Follow‐up examination performed at 3‐month intervals in year 1 included urinalysis, serum creatinine determination and abdominal ultrasound. During the following 3 years, abdominal ultrasound was performed every 6 months, and chest and abdominal CT, and bone scan were performed every 12 months for the first 5 years. At year 6 after surgery and thereafter patients underwent yearly follow‐up with serum creatinine determination, abdominal ultrasound and general examination.
Archived materials containing histological sections from our 54 patients were retrieved from the Institute of Pathological Anatomy and used for immunostaining. The features considered when evaluating patients were patient age, tumour size and grade, and methylation and acetylation on the histological specimens. All considered parameters were correlated with patient specific survival.
Tumour grade was based on the Fuhrman scheme [22]. Disease recurrence was defined as evidence of measurable disease on imaging, including CT, magnetic resonance, bone scan and ultrasound, and cytological/histological evaluation of suspected lesions.
Immunohistochemistry
Immunohistochemistry was performed on conventional 6 μm thick histological paraffin‐embedded tissue sections on poly‐L‐lysine‐coated glass slides. After heat‐drying, sections were deparaffinized in xylene and sequentially rehydratated in gradients of ethanol.

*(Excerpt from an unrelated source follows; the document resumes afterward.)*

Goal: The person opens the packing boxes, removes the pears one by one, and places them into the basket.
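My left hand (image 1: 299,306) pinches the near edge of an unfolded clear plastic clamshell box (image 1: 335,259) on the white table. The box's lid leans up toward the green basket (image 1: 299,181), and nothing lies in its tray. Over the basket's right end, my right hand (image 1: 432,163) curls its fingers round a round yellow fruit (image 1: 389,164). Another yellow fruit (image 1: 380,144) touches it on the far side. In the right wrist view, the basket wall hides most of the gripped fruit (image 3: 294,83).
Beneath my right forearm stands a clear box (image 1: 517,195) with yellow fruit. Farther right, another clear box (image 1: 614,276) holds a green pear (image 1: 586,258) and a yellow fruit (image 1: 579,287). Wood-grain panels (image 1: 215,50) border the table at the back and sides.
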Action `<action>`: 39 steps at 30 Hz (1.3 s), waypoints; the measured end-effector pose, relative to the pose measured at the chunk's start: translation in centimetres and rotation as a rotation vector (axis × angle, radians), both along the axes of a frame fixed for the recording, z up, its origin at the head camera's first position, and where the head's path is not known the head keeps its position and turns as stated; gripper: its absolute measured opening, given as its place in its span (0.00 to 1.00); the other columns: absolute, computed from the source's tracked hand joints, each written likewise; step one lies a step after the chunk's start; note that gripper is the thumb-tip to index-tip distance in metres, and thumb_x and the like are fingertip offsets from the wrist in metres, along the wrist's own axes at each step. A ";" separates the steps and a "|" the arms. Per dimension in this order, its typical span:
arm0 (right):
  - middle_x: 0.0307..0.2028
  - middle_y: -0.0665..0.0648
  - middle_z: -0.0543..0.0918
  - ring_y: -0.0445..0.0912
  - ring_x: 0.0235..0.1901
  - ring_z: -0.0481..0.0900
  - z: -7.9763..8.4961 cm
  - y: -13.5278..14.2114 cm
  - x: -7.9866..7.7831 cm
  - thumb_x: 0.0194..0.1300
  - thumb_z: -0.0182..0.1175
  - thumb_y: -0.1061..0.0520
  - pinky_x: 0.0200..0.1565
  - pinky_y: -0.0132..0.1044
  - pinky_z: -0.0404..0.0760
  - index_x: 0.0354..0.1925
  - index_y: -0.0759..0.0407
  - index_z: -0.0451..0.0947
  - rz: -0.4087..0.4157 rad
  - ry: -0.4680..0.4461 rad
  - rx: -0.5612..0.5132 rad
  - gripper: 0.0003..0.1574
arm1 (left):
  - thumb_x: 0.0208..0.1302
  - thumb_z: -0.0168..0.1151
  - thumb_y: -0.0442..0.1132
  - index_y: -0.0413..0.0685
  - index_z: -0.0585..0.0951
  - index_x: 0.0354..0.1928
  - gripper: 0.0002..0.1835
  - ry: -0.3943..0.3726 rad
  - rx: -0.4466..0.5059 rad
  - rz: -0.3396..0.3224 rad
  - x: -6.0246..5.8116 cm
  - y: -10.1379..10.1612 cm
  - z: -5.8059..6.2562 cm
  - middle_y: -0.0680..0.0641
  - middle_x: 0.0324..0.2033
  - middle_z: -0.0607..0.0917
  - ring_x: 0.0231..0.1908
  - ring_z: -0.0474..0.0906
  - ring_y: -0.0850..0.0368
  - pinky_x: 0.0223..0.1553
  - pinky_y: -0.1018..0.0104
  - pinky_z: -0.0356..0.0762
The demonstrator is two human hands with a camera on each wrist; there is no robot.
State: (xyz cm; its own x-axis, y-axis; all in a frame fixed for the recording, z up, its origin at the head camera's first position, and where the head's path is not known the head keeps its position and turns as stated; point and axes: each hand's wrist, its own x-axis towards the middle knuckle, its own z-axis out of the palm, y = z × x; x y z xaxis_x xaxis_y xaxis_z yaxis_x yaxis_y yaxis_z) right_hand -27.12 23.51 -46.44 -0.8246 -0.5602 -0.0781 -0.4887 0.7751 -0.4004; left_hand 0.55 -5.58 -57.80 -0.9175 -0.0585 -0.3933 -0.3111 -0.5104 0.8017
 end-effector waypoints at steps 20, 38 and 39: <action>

To better unmask antigenic sites, sections were boiled in 10 nM citrate buffer pH 6.0 for 10 min. and placed in 3.5 N HCl for 30 min. at room temperature for 5‐methylcytosine and boiled in 10 nM citrate buffer pH 6.0 for 20 min. for Acetyl‐Histone H3 (Lys 9). After washes in H2O and in Tris‐HCl buffer solution pH 7.6, they were incubated with normal goat serum for 10 min. and then incubated overnight at 4°C with the following antibodies: monoclonal anti‐5‐methylcytosine (5mc) (dil. 1:200, Aviva System Biology, CA, USA), and polyclonal anti‐Acetyl‐Histone H3 (Lys 9) (AcH3K9) (dil. 1:100, Cell Signaling Technology, MA, USA). The reaction was revealed using the streptoavidin‐biotin‐peroxidase technique (Dako‐Envision Plus/HRP peroxidase kit, Dako SPA, Carpinteria, CA, USA). After incubation with 3.3 diaminobenzidine (0.05 diaminobenzidine in 0.05 M Tris buffer, pH 7.6 and 0.01% hydrogen peroxide) (Sigma‐Aldrich, Milano, Italy), sections were counterstained with Mayer’s Hematoxylin (Bio‐Optica SPA, Milano, Italy), coverslipped with Paramount and observed using a light microscope. Positive controls were represented by paraffin‐embedded sections, previously shown to react with primary antibodies, from human lung squamous cells carcinoma. For negative controls, primary antibodies were replaced with non‐immune sera.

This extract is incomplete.